Spring semester I moved to a different host family, where again I heard a lot of Russian spoken and was taken to more family celebrations and learned more about the Tajik culture.
The national dish of Tajikistan (and Uzbekistan) is osh plov, a rice and meat (lamb or beef) dish cooked in a big pot over a wood fire. Usually, it is the men who are responsible for making it, and though delicious and tasty, it is also oily and eaten with your hands from one large dish at the middle of the kot, which is a raised bed-couch like structure with cushions where they sit around a tablecloth to eat. My Bibi and host sister taught me how to grab a portion of food, squish it up in a bite-sized ball and push it into your mouth using your thumb, in one smooth motion. Well, in theory. I mostly stuck to using a fork. It becomes a joke: dinner was ready, and regardless of what it was they’d lay out a spoon and fork for me their Western guest.
There were several Western-style restaurants which we frequented when we couldn’t handle any more plov, top amongst them Segafreddo Cafe in the center of town on Rudaki, and Salsa Restaurant.
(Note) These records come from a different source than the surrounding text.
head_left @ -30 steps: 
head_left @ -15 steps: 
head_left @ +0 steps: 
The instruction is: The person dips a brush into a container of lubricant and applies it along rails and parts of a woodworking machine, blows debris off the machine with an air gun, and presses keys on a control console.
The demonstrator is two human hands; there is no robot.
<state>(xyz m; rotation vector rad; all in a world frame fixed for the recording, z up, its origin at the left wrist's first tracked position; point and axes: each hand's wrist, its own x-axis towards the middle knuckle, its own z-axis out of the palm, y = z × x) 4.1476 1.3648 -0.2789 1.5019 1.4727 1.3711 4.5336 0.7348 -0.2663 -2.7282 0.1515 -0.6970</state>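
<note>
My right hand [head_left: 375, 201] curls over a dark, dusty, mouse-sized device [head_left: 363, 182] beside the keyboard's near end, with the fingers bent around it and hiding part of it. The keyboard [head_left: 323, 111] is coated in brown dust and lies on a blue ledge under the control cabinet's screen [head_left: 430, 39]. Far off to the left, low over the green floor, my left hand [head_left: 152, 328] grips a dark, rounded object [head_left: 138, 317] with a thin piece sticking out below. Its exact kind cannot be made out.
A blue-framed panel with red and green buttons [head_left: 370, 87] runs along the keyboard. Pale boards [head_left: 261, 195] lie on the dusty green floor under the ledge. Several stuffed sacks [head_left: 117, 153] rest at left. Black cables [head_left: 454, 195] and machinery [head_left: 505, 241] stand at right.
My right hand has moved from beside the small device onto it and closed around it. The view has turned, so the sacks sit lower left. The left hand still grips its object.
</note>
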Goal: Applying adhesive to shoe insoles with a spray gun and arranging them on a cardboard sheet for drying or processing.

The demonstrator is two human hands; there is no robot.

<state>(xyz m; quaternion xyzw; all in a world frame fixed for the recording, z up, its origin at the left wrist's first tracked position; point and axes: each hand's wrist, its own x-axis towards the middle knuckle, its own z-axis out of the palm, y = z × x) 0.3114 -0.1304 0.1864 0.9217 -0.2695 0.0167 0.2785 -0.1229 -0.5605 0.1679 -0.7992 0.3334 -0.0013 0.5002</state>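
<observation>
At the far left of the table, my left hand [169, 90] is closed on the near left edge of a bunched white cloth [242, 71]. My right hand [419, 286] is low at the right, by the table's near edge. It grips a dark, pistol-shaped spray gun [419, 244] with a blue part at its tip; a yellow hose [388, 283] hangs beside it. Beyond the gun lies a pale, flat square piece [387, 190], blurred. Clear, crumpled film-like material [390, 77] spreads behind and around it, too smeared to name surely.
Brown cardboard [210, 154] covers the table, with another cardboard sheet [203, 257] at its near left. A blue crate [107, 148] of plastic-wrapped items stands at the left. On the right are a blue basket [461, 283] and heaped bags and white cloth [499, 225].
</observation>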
Some of the big western hotels also had good restaurants.
Dushanbe is an interesting city for a westerner, where you can get a glimpse still of what life was like last century. Although it is modernizing with its fried chicken restaurants along Rudaki and ubiquitous use of cell phones, there are many sights to see (the markets, the Chaikhanah — the traditional teahouses) that bring to mind a bygone era.
The U.S.State Department issued heightened travel alerts late 2019 (see here), but they are to be taken in context so depending upon your citizenship and tolerance for risk.